Exercise brief - From the first line to the last, copy the data exactly and drop the pictures.

Stored data -
------------------------------------------------------------------------

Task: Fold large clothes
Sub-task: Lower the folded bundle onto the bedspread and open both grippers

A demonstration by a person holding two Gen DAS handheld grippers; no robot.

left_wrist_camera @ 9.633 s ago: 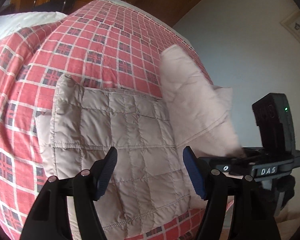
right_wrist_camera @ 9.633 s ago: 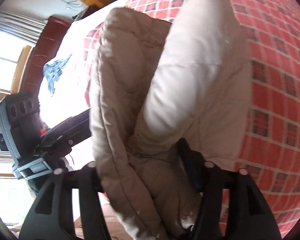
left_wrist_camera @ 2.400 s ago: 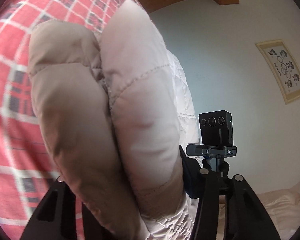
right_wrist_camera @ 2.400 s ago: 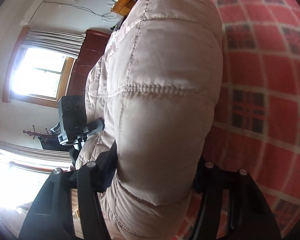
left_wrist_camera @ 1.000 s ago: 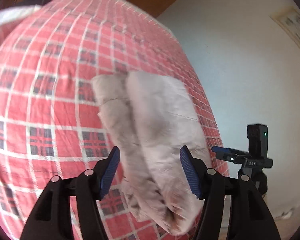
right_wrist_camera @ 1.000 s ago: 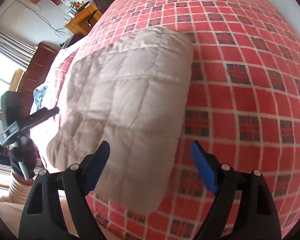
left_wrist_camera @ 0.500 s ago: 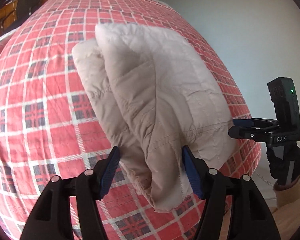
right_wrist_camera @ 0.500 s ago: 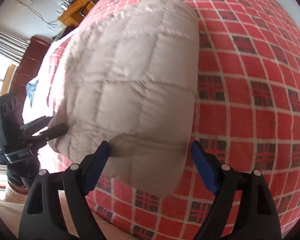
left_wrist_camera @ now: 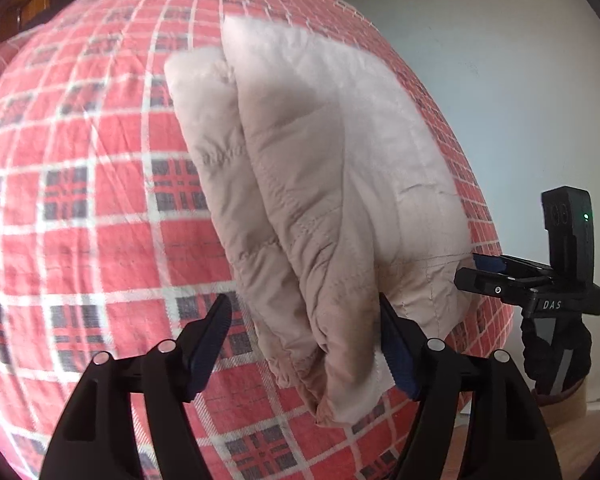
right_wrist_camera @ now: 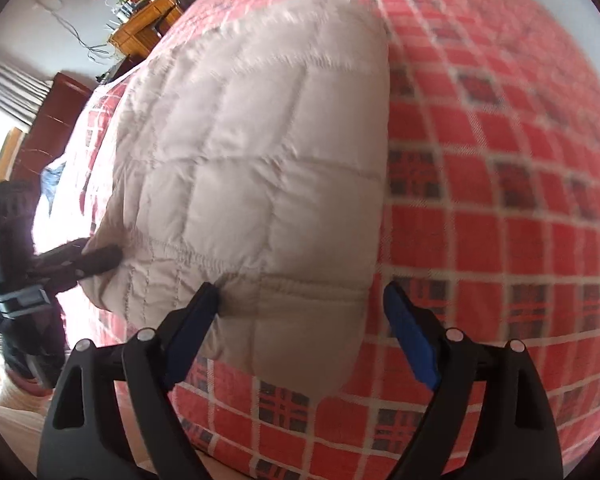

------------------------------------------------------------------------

Solution to this problem -
Task: Fold large clothes
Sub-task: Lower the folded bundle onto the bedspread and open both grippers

A demonstration by a person holding two Gen DAS handheld grippers; no robot.

left_wrist_camera @ 9.633 s ago: 
right_wrist_camera @ 9.633 s ago: 
left_wrist_camera @ 2.400 s ago: 
right_wrist_camera @ 2.400 s ago: 
left_wrist_camera @ 1.000 s ago: 
right_wrist_camera @ 1.000 s ago: 
left_wrist_camera @ 0.500 s ago: 
right_wrist_camera @ 0.500 s ago: 
left_wrist_camera @ now: 
right_wrist_camera @ now: 

The exercise concludes with this answer.